What is Compassion-Focused Therapy?
What is compassion focused therapy?
Shame and self-criticism are common features across a range of conditions. Typically, people who feel a lot of shame and are very self-critical have experienced abusive, bullying or critical influences in their life. These experiences can become internalised and lead to unhelpful cycles of thoughts and behaviours that leave a person feeling “stuck”.
Self-compassion is an essential component of living a happy, healthy life. It helps us build greater resilience while understanding that all humans – ourselves included – are intrinsically deserving of care and compassion.
The aim of CFT is to promote healing by encouraging you to become more compassionate both towards yourself and others.
CFT model - how does it work?
CFT is a structured therapy so there will be a goal set for your treatment that will be agreed upon by both you and your therapist.
It’s also an experiential therapy so you won’t just be talking about things – you’ll be actively trying things out in your sessions. Because of this, there are also likely to be homework assignments in between your sessions too.
Similar to CBT, CFT looks at your thinking. But it also focuses on your emotions too. Both in terms of your experience of them and developing new ways to be with them. So you’ll be finding ways to feel differently, as well as to think differently.
CFT was developed based on our evolutionary and neurobiological understandings of human emotion regulation. Research has shown that humans have at least three different emotion regulation systems:
- A threat and self-protection system
- A reward and resource-seeking system
- A contentment and soothing system
In the modern world, we can end up spending a lot of time in threat (fear, anxiety) and reward (competition, achievement). So the focus of CFT is to bring balance to these three systems of emotion regulation.

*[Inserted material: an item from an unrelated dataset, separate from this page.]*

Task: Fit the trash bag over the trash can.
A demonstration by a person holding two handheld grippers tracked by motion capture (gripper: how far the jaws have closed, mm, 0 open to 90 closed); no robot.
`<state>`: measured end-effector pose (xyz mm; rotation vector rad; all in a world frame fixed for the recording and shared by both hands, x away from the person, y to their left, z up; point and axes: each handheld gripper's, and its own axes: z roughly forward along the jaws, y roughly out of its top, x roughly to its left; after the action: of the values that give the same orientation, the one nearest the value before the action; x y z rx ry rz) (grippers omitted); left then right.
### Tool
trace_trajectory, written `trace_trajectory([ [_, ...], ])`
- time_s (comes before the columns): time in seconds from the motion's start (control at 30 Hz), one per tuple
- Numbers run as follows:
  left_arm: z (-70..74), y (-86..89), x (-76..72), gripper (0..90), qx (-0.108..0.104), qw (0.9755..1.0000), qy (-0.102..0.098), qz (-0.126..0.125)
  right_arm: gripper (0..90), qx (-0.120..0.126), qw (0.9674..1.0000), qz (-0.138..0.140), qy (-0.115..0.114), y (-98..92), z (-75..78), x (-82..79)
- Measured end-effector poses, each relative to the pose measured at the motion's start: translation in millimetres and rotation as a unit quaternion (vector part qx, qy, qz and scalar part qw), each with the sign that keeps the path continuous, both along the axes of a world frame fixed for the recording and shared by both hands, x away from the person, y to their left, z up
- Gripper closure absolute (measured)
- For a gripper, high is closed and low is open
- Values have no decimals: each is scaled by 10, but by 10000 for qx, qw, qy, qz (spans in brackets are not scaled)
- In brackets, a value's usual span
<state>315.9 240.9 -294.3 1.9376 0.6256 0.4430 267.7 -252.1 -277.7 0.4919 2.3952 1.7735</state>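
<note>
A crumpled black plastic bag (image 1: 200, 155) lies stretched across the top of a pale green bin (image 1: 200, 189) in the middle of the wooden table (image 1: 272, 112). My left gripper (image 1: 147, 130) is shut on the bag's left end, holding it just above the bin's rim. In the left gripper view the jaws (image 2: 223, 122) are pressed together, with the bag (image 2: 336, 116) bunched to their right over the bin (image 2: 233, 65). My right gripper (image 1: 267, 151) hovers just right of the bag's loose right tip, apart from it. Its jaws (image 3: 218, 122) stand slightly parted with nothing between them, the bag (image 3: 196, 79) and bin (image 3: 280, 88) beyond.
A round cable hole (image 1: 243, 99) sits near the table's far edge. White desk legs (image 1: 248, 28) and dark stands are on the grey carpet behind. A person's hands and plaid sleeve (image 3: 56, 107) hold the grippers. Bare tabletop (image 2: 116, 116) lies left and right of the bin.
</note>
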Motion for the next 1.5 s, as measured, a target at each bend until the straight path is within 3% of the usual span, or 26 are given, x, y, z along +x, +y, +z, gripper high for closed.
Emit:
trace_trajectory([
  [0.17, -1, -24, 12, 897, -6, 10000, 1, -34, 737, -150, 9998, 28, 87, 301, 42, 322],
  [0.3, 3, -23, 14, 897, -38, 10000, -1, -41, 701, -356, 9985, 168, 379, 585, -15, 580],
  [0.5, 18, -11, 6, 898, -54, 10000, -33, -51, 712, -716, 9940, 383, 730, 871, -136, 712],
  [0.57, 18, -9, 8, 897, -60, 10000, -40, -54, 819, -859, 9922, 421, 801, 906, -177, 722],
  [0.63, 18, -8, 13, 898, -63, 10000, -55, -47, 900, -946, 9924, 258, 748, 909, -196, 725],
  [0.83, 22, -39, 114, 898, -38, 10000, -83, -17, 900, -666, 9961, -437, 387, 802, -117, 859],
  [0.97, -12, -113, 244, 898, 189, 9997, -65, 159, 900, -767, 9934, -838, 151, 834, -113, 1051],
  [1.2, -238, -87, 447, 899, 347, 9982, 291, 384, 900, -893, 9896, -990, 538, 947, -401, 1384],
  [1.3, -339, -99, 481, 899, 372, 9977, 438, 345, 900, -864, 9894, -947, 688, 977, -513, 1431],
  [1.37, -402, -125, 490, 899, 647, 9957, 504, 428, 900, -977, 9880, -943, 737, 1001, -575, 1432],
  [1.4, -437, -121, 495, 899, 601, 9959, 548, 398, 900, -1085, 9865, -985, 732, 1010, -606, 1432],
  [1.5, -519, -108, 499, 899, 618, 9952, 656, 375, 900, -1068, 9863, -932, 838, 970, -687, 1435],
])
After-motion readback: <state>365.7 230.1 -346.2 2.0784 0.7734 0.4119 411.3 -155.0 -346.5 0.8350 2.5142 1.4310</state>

In order to do this, we typically need to develop our soothing system. This system helps us cultivate more kindness towards ourselves and others whilst also helping us to develop greater self-awareness and providing us with the strength to stay with difficult situations and emotions.

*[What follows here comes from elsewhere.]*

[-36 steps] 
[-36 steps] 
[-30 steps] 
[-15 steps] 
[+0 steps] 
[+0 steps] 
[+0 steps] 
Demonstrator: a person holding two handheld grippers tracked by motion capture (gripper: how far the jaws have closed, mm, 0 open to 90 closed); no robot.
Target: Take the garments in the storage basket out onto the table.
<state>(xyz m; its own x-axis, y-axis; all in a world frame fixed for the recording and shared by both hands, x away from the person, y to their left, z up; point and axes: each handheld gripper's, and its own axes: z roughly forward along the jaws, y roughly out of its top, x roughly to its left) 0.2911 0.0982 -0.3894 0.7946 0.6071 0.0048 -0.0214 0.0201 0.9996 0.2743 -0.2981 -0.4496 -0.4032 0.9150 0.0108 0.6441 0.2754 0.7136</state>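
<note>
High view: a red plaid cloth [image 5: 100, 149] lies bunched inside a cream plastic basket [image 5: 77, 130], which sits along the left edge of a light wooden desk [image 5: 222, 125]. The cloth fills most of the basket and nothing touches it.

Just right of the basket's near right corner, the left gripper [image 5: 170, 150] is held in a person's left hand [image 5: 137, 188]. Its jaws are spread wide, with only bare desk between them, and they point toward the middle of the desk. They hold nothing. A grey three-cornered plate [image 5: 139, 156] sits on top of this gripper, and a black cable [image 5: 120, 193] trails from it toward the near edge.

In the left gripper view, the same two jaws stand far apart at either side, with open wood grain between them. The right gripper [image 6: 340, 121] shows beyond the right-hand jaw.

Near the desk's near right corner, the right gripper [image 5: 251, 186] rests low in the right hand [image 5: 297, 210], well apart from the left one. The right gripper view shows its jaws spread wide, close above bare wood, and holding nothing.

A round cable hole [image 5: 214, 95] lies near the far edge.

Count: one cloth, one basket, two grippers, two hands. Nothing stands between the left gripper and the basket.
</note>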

Throughout the course of your therapy, the aim will be to help you develop what we refer to as a “compassionate mind”, ultimately leaving you with a greater sense of inner safety and compassion.
Frequently asked questions
You are likely to be offered CFT if we believe that self-criticism is playing a significant role in your difficulties. If, for example, you are struggling with not feeling “good enough”, being very hard on yourself or struggling to self-soothe and comfort yourself, then CFT can be especially helpful.

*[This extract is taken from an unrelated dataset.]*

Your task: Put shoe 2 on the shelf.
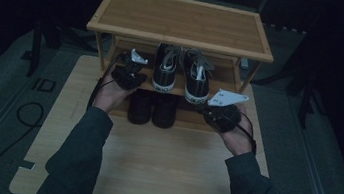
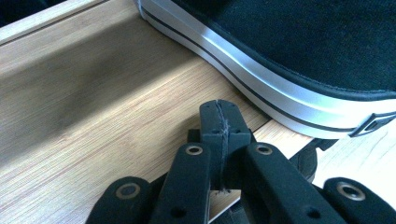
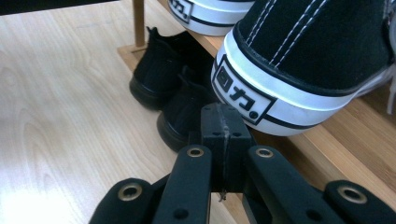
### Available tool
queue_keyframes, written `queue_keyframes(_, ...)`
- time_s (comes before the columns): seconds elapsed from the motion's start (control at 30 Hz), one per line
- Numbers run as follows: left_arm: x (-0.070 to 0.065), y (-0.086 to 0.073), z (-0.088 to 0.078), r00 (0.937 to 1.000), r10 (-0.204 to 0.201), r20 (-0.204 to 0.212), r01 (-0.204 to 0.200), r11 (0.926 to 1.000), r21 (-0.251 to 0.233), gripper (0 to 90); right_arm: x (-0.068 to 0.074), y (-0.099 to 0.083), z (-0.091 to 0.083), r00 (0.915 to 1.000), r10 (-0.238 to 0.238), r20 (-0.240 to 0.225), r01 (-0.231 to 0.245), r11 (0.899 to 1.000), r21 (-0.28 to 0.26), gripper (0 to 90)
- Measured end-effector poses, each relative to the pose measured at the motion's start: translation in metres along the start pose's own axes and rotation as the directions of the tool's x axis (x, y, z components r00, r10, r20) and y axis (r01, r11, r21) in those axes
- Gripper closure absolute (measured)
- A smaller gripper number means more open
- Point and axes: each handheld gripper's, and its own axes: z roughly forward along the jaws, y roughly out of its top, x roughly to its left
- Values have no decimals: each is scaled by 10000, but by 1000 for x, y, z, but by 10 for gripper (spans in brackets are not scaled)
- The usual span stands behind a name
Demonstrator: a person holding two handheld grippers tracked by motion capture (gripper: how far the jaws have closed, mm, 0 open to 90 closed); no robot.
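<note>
Broadly, a pale wooden table point(image 1: 160, 171) carries a bamboo shoe rack point(image 1: 182, 20) with a bare top board and two lower shelves. On the middle shelf point(image 1: 221, 73) stand two black canvas sneakers with white soles, heels toward the person: the left sneaker point(image 1: 166, 68) and the right sneaker point(image 1: 196, 77), side by side and nearly touching. Below them, on the lowest level, sits a pair of plain black shoes point(image 1: 152, 108), also heels outward.

From the high view, both forearms in dark sleeves come up from the bottom edge. The left gripper point(image 1: 130, 71) is held at the front left edge of the middle shelf, just beside the left sneaker. The right gripper point(image 1: 223, 111), with its grey three-cornered plate on top, sits at the rack's front right, near the heel of the right sneaker.

Only the gripper views settle the jaws. In the left gripper view the left gripper point(image 2: 219, 119) has its two black jaws pressed flat together with nothing between them, hovering over the shelf board point(image 2: 93, 107), close to the sneaker's striped white sole point(image 2: 261, 79) but not touching it. In the right gripper view the right gripper point(image 3: 220, 123) is likewise closed on nothing, its tips just in front of the white heel of the right sneaker point(image 3: 280, 60), where a black-framed heel label point(image 3: 240, 93) shows, too small to make out from above. That view also shows the black shoes point(image 3: 168, 84) from the side, tucked under the shelf edge.
</note>
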Motion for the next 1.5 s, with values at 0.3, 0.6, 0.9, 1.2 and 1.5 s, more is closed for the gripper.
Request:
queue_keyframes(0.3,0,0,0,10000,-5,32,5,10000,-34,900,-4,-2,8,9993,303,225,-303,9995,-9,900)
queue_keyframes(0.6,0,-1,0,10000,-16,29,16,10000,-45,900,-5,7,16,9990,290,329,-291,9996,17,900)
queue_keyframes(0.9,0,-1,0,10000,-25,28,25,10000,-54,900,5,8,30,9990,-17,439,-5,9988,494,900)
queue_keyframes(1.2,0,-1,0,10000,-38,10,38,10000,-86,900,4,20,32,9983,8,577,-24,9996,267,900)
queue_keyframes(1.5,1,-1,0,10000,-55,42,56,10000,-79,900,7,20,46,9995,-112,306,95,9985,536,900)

CFT is a more complex therapeutic approach than CBT. It lends itself to people who have struggled with how they feel about themselves for a long time. We will usually recommend it when we believe that a more compassionate way of relating to yourself is the key to overcoming your psychological difficulties. CFT can be especially helpful for recurrent depression and we will usually offer it when we believe that CBT will not be enough to address your difficulties.
CFT is a longer term therapeutic model. Generally speaking, it will last a minimum of 20 sessions but there is no specified length to this type of therapy. It will very much depend on the severity of your difficulties and how you are progressing through the therapy.